◆ **EXERCISE**: Go over the listing below line by line, and return each one holding the string "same".

◆ **DATA FOR PROCESSING**:
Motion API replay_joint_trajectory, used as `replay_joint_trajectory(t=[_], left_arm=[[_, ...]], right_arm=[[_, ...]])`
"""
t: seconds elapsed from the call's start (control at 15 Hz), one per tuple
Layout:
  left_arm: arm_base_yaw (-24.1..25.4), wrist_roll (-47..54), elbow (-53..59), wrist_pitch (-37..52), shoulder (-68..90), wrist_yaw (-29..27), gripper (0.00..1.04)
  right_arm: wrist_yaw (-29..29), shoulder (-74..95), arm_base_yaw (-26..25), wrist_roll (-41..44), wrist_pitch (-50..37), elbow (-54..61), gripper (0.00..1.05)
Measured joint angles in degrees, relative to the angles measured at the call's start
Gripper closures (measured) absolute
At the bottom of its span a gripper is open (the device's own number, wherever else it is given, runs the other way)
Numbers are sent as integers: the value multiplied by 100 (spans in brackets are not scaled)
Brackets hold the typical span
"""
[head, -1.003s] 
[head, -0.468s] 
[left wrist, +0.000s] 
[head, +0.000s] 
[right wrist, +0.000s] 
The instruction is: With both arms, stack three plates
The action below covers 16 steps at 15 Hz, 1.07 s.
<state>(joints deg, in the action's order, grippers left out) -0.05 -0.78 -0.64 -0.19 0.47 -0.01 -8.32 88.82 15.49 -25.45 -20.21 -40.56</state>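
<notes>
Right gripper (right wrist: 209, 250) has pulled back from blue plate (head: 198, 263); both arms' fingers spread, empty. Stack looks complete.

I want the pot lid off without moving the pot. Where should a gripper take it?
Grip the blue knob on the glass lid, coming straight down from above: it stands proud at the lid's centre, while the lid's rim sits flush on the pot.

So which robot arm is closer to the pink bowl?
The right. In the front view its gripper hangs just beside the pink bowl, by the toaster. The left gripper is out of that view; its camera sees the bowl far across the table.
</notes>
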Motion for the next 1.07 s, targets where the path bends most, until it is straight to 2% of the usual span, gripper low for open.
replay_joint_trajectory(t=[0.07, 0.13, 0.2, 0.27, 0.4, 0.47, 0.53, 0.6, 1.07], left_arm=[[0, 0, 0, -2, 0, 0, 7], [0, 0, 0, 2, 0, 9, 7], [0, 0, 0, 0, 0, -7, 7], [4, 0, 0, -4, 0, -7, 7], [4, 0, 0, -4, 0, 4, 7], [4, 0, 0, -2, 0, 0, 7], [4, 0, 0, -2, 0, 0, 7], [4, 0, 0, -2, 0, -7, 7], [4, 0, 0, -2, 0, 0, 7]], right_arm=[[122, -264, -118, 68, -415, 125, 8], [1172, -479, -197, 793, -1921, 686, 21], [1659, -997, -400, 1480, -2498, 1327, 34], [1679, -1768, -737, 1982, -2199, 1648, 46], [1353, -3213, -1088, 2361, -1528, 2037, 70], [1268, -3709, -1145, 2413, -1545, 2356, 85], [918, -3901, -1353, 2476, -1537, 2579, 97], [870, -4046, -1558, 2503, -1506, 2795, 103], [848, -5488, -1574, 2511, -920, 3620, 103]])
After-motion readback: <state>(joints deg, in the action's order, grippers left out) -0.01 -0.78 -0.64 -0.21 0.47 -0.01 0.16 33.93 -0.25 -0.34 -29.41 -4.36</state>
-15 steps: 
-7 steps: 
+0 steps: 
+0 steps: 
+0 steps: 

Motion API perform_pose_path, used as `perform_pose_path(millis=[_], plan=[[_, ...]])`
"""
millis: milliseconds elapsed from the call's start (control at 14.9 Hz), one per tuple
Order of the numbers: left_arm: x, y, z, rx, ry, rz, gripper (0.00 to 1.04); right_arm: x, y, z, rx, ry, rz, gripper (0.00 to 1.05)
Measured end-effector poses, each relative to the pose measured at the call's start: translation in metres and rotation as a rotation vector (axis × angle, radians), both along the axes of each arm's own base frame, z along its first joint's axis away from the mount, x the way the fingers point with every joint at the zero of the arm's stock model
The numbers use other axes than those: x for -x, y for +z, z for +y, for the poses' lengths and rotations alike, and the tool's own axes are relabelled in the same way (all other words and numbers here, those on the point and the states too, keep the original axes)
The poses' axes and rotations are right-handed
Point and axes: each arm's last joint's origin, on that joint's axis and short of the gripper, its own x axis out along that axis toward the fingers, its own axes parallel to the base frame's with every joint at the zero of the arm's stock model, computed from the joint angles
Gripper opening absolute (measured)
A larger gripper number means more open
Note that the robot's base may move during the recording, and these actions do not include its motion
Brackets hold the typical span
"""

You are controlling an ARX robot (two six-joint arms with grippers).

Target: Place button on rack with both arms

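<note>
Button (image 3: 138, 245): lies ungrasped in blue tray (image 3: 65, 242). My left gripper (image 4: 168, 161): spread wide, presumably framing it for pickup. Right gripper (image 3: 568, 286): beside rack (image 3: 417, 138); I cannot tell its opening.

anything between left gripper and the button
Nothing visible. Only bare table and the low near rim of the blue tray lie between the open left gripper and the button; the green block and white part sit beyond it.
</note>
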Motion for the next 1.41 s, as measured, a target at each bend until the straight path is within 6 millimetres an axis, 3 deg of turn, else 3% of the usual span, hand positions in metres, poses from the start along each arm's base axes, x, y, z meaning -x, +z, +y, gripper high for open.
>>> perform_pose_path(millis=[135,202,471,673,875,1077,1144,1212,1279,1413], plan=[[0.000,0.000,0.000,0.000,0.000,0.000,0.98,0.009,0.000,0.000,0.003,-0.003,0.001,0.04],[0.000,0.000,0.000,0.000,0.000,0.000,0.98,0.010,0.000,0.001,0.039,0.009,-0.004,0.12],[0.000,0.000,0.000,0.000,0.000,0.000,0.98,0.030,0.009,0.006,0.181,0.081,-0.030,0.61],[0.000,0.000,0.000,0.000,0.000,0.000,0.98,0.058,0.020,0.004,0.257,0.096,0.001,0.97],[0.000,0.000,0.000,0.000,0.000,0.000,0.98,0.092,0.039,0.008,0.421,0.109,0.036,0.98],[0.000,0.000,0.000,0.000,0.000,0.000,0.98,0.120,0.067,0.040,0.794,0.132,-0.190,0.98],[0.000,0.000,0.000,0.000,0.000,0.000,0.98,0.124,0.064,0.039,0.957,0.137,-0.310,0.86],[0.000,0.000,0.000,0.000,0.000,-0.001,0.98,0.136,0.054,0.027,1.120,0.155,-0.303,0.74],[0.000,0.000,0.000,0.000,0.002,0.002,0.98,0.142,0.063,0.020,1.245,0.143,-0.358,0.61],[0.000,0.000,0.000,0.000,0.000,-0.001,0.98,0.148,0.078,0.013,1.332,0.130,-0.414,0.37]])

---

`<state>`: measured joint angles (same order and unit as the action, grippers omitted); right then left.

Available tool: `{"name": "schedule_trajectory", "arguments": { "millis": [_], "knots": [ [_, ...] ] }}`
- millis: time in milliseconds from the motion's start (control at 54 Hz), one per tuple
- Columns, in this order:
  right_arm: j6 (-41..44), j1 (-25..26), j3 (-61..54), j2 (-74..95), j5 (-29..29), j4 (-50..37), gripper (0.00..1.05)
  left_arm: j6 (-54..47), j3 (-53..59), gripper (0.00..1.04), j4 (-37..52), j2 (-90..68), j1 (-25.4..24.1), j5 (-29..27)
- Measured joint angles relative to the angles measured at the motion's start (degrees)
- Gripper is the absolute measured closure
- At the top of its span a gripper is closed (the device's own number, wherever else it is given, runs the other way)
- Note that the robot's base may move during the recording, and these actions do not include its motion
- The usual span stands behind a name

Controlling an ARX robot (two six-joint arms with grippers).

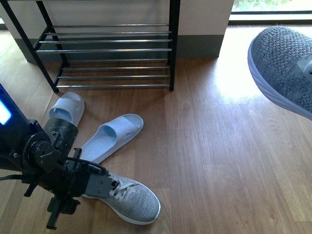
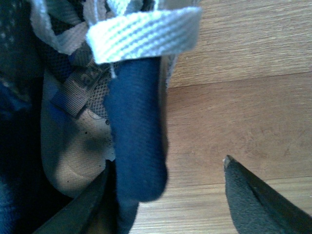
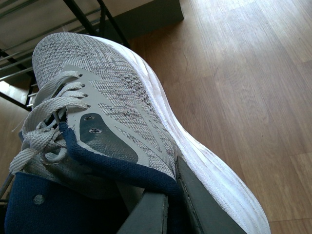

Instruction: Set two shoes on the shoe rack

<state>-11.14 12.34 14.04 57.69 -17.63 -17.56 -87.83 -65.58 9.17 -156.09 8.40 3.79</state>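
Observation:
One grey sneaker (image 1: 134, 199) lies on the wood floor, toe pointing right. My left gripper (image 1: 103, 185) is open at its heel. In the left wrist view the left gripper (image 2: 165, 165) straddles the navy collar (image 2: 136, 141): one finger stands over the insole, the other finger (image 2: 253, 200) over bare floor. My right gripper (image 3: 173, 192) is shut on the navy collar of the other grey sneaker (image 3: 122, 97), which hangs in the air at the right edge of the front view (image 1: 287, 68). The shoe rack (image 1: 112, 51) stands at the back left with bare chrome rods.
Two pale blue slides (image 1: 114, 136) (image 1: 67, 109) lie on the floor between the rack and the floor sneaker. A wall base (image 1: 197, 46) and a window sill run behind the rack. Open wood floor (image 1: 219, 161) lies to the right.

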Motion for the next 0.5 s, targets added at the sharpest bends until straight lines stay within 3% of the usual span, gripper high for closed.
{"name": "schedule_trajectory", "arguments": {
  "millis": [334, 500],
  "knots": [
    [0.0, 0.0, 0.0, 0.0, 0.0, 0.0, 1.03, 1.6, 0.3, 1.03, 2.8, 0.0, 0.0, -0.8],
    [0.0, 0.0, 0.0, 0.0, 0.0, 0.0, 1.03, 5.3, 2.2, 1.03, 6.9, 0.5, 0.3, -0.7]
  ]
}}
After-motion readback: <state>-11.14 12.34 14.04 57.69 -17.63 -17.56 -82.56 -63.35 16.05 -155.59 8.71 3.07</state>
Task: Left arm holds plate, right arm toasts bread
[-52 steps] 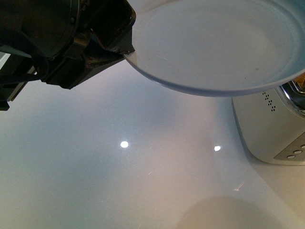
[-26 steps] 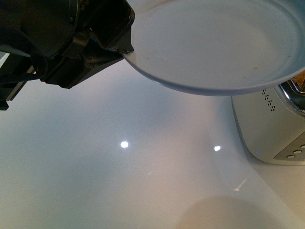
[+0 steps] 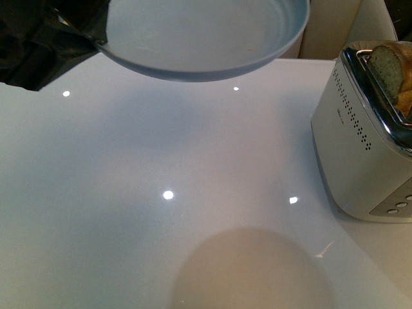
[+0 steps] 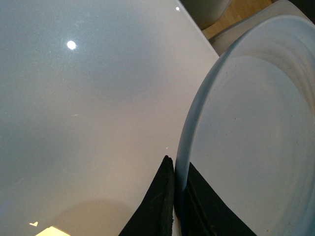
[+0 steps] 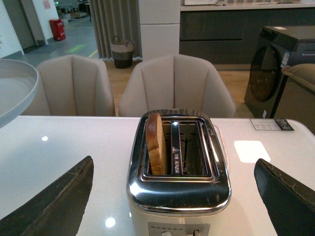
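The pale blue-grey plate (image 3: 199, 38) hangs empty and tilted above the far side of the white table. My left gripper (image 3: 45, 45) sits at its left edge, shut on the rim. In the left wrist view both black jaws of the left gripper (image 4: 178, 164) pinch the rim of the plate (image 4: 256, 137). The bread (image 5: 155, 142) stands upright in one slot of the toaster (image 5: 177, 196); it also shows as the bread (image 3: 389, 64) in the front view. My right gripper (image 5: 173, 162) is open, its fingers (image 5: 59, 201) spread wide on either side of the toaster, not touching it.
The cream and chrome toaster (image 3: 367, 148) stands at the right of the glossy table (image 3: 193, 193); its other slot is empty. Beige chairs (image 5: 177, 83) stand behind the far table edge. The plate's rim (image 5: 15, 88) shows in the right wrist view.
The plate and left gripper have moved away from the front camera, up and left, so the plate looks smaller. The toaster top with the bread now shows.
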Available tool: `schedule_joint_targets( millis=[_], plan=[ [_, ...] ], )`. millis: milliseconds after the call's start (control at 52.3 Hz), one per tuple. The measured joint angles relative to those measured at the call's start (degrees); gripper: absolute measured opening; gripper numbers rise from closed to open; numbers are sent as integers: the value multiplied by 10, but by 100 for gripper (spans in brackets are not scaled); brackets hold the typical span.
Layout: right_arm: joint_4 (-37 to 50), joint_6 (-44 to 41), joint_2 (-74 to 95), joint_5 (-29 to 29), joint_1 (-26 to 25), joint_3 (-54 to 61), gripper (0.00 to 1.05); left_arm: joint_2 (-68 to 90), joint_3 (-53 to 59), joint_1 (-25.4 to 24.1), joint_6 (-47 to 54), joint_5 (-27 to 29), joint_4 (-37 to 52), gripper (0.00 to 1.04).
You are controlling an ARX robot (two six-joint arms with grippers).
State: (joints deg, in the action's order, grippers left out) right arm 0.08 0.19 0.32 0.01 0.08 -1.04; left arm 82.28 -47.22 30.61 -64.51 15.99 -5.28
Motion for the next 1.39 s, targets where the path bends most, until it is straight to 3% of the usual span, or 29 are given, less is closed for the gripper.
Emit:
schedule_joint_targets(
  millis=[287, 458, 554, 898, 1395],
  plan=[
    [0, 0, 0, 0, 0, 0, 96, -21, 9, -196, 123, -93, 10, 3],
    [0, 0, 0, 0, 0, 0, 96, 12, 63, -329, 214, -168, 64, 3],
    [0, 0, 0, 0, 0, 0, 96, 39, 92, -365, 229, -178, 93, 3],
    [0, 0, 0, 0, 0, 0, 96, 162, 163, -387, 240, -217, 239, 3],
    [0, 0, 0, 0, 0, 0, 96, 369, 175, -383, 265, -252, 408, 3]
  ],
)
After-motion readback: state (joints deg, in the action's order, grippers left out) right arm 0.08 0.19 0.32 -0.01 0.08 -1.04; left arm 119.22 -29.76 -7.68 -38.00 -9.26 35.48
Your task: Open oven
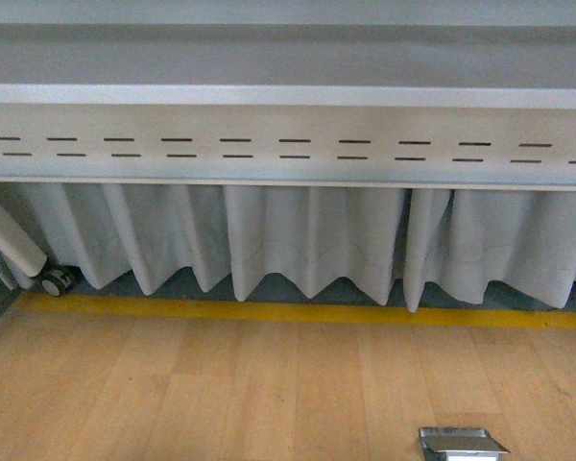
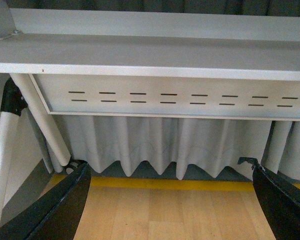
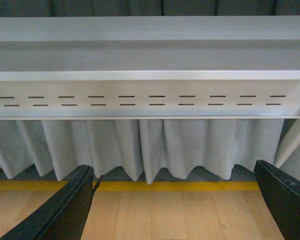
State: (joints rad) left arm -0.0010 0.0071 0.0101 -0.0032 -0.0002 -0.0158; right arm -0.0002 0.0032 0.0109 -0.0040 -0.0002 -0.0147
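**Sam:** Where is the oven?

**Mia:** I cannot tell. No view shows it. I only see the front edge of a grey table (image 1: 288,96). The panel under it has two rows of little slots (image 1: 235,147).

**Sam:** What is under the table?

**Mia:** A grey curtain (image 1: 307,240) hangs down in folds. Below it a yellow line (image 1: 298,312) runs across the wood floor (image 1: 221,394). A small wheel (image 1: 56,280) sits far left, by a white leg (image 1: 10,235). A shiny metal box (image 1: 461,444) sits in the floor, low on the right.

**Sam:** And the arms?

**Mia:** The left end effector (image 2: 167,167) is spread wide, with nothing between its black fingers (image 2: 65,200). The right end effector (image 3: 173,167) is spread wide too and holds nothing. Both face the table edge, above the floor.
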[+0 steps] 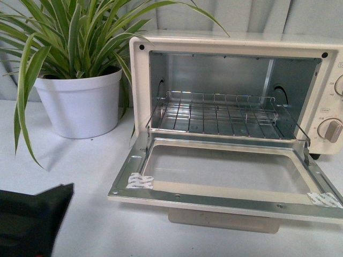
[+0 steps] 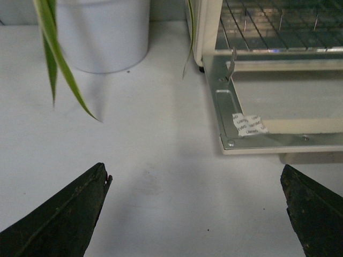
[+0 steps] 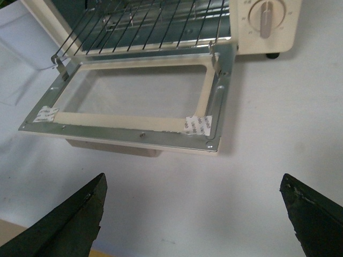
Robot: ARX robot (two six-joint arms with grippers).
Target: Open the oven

◆ **ANSWER BOX**:
The numbers use other axes than those: x for -x, y for +z, z for +y, for the poses' lengths and rotations alike, and the tool's own axes are relabelled in the same way (all other words and numbers here, those on the point and the states too, keep the original axes)
`<state>`: measured joint angles (same order and unit as the action, grippers omitted); right then left.

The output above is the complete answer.